[Task directions] For each line of the data below, copy it if it holds the word "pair".

[Task material]
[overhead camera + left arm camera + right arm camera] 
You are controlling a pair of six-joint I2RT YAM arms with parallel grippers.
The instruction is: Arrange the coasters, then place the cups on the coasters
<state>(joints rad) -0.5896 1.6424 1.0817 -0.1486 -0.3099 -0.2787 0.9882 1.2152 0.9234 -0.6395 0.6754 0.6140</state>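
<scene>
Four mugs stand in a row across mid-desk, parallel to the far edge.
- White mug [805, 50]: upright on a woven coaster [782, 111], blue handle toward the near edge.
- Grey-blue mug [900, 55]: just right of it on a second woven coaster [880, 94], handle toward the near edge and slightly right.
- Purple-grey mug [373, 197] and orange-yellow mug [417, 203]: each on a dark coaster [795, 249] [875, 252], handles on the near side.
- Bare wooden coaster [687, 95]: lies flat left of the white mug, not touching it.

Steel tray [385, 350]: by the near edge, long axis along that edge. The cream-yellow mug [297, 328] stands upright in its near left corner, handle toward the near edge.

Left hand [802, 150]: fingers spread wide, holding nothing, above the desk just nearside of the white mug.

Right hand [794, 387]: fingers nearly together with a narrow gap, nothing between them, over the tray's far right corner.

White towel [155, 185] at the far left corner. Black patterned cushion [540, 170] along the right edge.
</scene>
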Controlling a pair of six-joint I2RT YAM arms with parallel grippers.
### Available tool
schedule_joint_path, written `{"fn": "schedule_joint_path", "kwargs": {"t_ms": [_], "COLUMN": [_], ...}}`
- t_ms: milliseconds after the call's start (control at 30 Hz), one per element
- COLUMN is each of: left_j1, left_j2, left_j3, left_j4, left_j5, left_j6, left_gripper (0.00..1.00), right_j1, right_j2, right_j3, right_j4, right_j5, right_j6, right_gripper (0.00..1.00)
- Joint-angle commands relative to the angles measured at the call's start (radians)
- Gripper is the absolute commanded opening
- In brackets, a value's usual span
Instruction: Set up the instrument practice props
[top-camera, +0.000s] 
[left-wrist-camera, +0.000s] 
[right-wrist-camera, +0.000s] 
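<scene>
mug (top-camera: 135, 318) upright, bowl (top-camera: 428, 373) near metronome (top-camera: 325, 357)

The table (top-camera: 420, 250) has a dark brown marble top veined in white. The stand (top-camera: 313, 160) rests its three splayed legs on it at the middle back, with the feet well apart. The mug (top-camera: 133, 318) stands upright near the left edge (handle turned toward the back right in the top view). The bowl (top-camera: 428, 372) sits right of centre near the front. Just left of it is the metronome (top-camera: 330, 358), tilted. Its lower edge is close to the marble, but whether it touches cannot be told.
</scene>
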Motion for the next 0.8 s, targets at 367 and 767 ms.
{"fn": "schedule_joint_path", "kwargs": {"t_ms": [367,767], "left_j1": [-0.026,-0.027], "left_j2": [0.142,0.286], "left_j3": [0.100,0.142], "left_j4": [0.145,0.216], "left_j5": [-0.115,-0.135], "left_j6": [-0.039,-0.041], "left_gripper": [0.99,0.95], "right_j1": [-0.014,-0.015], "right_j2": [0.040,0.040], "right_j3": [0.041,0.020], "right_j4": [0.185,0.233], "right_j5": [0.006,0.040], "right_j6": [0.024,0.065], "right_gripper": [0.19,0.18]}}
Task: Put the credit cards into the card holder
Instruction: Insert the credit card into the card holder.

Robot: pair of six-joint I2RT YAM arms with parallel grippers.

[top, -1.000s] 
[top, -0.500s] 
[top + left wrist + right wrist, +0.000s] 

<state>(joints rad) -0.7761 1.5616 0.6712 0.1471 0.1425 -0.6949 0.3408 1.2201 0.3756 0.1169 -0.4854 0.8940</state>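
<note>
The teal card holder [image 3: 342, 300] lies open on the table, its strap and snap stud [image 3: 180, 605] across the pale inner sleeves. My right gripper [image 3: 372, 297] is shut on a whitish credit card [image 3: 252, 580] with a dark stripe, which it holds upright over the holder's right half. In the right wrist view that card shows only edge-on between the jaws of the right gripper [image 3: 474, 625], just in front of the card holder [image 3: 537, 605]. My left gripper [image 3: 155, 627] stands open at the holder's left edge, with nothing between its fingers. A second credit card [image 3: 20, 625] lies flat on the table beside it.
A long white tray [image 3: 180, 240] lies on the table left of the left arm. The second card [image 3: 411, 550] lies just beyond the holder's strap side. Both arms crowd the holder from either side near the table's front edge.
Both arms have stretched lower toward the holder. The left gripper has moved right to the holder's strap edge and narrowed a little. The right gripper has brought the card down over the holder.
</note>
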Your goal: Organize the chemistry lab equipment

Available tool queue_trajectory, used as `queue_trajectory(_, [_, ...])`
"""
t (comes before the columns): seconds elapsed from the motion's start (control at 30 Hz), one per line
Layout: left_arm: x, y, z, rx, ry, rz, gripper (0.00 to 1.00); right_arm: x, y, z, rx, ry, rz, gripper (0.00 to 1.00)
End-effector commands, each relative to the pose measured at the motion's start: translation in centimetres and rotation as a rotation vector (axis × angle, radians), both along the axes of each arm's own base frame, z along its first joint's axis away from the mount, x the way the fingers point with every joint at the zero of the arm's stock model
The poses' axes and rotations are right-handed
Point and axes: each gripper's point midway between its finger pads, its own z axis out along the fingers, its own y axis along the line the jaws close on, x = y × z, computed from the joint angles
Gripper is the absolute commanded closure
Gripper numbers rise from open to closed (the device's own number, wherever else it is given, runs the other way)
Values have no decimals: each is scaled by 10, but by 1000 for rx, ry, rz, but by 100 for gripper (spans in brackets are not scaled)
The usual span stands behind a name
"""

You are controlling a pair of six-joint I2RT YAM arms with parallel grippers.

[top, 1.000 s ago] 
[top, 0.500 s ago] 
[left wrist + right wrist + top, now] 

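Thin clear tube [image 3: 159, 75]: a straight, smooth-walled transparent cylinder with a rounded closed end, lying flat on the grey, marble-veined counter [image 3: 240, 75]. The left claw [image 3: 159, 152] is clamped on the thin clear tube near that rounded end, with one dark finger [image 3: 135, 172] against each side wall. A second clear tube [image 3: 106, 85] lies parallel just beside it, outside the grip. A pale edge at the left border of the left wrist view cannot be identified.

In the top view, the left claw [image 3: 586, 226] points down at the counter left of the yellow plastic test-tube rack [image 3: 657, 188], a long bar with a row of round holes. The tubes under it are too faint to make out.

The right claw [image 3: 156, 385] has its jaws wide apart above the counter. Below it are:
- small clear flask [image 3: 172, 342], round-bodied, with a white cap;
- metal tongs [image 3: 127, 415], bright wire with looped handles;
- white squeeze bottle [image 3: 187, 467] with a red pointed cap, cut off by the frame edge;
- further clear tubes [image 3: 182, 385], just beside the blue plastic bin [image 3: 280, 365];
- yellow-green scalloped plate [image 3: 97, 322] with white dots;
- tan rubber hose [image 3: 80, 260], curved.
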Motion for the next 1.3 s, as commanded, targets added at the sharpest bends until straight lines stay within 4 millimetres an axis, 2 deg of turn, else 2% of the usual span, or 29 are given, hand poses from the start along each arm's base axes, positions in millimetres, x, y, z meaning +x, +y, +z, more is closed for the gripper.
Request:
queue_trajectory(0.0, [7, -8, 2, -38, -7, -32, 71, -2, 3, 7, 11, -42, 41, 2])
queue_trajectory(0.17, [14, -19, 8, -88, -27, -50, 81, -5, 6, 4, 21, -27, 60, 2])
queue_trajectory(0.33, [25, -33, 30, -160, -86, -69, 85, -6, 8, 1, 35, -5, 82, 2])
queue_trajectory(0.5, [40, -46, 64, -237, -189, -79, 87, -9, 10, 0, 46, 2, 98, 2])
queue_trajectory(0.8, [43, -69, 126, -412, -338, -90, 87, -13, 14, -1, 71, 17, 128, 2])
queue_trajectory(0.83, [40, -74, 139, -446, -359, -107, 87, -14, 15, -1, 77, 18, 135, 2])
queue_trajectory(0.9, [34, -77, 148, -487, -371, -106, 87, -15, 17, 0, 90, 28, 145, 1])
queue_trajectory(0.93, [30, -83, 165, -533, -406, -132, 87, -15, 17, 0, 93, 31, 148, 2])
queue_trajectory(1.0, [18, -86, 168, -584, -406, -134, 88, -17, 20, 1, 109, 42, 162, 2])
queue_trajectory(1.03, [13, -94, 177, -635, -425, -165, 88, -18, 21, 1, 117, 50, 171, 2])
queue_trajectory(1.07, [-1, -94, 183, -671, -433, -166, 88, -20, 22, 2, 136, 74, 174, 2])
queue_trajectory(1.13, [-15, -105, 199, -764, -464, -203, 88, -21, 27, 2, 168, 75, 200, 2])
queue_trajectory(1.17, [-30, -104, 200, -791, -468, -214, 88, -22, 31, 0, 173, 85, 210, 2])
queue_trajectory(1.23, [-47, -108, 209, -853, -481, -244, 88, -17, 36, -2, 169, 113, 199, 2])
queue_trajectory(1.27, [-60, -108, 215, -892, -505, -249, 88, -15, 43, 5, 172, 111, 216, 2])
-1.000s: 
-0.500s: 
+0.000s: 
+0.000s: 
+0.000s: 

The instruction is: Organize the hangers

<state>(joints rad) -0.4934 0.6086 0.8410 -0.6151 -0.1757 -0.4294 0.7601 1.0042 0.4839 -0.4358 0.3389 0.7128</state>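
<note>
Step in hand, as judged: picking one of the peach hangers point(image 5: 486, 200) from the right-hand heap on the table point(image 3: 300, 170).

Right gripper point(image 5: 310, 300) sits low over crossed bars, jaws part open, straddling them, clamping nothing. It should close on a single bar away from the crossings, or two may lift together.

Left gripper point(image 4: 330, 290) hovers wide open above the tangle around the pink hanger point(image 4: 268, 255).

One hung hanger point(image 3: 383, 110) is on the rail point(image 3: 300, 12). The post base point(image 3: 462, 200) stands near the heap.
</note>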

[Solved exercise]
You are controlling a pair of six-joint I2RT YAM arms with parallel grippers.
Controlling a pair of six-joint I2RT YAM arms with parallel grippers.
Robot: pair of six-joint I2RT YAM arms with parallel grippers.
You are controlling a pair of six-joint I2RT YAM arms with parallel grippers.

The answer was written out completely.